Each line of the material below must be transcribed exactly.

::::::::::

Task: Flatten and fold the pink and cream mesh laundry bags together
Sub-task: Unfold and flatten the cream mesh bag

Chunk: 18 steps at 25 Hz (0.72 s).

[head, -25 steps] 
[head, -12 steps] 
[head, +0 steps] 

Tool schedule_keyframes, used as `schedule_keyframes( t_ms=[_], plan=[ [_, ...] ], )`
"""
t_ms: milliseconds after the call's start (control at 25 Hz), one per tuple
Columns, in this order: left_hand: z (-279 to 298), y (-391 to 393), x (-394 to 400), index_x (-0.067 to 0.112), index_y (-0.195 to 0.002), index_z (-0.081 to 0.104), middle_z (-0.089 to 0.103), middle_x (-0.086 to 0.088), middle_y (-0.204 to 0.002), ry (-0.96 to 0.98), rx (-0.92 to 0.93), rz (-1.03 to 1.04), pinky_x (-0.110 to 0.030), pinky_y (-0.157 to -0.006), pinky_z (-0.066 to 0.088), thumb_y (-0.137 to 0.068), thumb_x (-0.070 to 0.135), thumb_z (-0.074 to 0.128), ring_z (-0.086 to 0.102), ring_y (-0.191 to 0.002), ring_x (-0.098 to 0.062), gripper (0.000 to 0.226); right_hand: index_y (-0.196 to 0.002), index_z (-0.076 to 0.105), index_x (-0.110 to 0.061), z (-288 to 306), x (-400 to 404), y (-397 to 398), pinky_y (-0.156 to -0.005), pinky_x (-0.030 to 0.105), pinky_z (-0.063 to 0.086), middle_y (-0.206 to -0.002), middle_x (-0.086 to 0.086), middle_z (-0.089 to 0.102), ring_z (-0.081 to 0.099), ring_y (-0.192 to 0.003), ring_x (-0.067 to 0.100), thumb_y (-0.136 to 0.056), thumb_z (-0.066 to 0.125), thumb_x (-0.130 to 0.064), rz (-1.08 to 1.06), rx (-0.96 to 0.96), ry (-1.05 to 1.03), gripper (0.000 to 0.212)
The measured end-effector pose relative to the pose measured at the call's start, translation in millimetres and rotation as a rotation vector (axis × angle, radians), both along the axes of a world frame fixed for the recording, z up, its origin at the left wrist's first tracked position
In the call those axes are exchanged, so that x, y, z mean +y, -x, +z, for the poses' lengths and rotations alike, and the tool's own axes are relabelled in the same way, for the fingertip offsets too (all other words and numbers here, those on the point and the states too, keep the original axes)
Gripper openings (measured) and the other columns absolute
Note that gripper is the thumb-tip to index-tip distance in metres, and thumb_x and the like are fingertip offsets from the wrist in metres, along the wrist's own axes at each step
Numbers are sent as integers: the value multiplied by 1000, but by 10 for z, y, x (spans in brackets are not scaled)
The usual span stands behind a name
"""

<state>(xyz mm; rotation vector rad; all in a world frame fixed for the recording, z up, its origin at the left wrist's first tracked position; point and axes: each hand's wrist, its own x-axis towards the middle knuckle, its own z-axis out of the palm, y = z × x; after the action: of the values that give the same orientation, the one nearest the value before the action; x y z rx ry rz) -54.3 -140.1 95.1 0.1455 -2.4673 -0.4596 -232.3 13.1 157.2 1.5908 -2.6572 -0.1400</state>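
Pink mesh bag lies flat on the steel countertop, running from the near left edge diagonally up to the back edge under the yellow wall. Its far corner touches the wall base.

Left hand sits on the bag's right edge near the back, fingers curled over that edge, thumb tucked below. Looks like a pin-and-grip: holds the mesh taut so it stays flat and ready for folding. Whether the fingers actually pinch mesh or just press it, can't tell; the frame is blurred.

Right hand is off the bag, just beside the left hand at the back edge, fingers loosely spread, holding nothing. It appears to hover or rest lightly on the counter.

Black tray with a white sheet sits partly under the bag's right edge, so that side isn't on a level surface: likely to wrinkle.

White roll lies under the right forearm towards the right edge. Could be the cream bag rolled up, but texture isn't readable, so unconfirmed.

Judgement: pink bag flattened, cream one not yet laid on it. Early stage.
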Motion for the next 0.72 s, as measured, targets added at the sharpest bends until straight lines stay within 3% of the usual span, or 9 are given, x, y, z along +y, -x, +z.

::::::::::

> _Answer for the task_:
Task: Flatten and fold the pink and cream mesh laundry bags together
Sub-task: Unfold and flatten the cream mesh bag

Chunk: 18 steps at 25 Hz (0.72 s).

[head, -25 steps] 
[head, -12 steps] 
[head, +0 steps] 

Tool schedule_keyframes, used as `schedule_keyframes( t_ms=[_], plan=[ [_, ...] ], )`
"""
t_ms: milliseconds after the call's start (control at 25 Hz), one per tuple
Columns, in this order: left_hand: z (-279 to 298), y (-391 to 393), x (-394 to 400), index_x (-0.067 to 0.112), index_y (-0.195 to 0.002), index_z (-0.081 to 0.104), middle_z (-0.089 to 0.103), middle_x (-0.086 to 0.088), middle_y (-0.204 to 0.002), ry (-0.96 to 0.98), rx (-0.92 to 0.93), rz (-1.03 to 1.04), pinky_x (-0.110 to 0.030), pinky_y (-0.157 to -0.006), pinky_z (-0.066 to 0.088), thumb_y (-0.137 to 0.068), thumb_x (-0.070 to 0.135), thumb_z (-0.074 to 0.128), ring_z (-0.086 to 0.102), ring_y (-0.191 to 0.002), ring_x (-0.098 to 0.062), gripper (0.000 to 0.226); right_hand: index_y (-0.196 to 0.002), index_z (-0.076 to 0.105), index_x (-0.110 to 0.061), z (-288 to 306), x (-400 to 404), y (-397 to 398), pinky_y (-0.156 to -0.005), pinky_x (-0.030 to 0.105), pinky_z (-0.063 to 0.086), middle_y (-0.206 to -0.002), middle_x (-0.086 to 0.086), middle_z (-0.089 to 0.102), ring_z (-0.081 to 0.099), ring_y (-0.192 to 0.003), ring_x (-0.067 to 0.100), thumb_y (-0.136 to 0.056), thumb_z (-0.066 to 0.125), thumb_x (-0.130 to 0.064), rz (-1.08 to 1.06), rx (-0.96 to 0.96), ry (-1.05 to 1.03), gripper (0.000 to 0.212)
The measured end-effector pose relative to the pose measured at the call's start, translation in millimetres and rotation as a rotation vector (axis × angle, radians), both along the axes of a world frame fixed for the recording, z up, its origin at the left wrist's first tracked position
In the call those axes are exchanged, so that x, y, z mean +y, -x, +z, for the poses' lengths and rotations alike, and the tool's own axes are relabelled in the same way, for the fingertip offsets too (all other words and numbers here, those on the point and the states too, keep the original axes)
Gripper openings (measured) and the other columns absolute
Note that gripper is the thumb-tip to index-tip distance in metres, and thumb_x and the like are fingertip offsets from the wrist in metres, along the wrist's own axes at each step
Numbers are sent as integers: the value multiplied by 1000, but by 10 for z, y, x (spans in brackets are not scaled)
The usual span stands behind a name
"""

<state>(xyz mm; rotation vector rad; all in a world frame fixed for the recording, z up, its origin at the left wrist's first tracked position; point and axes: each hand's wrist, its own x-axis towards the middle knuckle, its own z-axis out of the palm, y = z × x; after the action: of the values that give the same orientation, the one nearest the value before the action; x y z rx ry rz) -54.3 -140.1 95.1 0.1455 -2.4673 -0.4596 -232.3 13.1 157.2 1.5908 -2.6572 -0.1400</state>
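Pink mesh bag lies flat on the steel countertop, running from the near left edge diagonally up to the back edge under the yellow wall. Its far corner touches the wall base.

Left hand sits on the bag's right edge near the back, fingers curled over that edge, thumb tucked below. Looks like a pin-and-grip: holds the mesh taut so it stays flat and ready for folding. Whether the fingers actually pinch mesh or just press it, can't tell; the frame is blurred.

Right hand is off the bag, just beside the left hand at the back edge, fingers loosely spread, holding nothing. It appears to hover or rest lightly on the counter.

Black tray with a white sheet sits partly under the bag's right edge, so that side isn't on a level surface: likely to wrinkle.

White roll lies under the right forearm towards the right edge. Could be the cream bag rolled up, but texture isn't readable, so unconfirmed.

Judgement: pink bag flattened, cream one not yet laid on it. Early stage.
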Motion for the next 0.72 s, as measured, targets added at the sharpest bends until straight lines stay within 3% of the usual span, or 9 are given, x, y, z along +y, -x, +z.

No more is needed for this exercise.